> EXERCISE REQUIREMENTS: List all lines of the data that include the string "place".
-- DATA PROVIDED follows --
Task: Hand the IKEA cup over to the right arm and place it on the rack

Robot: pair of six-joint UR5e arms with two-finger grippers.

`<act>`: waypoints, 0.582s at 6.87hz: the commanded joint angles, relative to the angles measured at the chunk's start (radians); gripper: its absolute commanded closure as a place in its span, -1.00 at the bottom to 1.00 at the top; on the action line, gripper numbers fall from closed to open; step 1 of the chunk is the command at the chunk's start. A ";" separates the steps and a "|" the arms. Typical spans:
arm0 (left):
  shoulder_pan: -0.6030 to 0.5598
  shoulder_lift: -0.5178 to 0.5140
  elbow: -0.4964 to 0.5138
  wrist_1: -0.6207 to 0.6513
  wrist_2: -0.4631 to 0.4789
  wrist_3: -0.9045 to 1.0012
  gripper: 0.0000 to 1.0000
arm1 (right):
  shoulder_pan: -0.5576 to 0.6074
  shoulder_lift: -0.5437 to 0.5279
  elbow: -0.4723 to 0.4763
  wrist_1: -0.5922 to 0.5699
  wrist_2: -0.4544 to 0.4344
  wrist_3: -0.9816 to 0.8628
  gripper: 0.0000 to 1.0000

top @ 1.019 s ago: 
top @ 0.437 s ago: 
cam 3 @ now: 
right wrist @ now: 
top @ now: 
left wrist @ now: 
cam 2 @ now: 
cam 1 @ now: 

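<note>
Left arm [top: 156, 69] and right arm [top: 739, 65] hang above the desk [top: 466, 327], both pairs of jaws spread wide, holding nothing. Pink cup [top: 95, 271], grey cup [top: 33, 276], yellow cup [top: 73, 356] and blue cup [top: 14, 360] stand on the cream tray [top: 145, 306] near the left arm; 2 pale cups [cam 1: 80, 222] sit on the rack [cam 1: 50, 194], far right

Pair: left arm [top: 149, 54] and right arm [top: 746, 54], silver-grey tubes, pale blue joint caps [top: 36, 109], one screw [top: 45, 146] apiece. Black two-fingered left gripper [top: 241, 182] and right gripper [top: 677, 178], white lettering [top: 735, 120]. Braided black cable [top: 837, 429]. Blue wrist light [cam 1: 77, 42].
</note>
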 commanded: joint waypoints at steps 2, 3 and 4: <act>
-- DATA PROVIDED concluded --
> ANSWER TO THIS TASK:
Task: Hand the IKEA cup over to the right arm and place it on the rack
`<act>`: waypoints, 0.582s at 6.87hz: the commanded joint angles, relative to the angles measured at the chunk's start (radians); gripper: its absolute commanded closure as a place in its span, -1.00 at the bottom to 1.00 at the top; on the action line, gripper numbers fall from closed to open; step 1 of the chunk is the command at the chunk's start. A ";" separates the steps and a "|" the arms. Typical spans:

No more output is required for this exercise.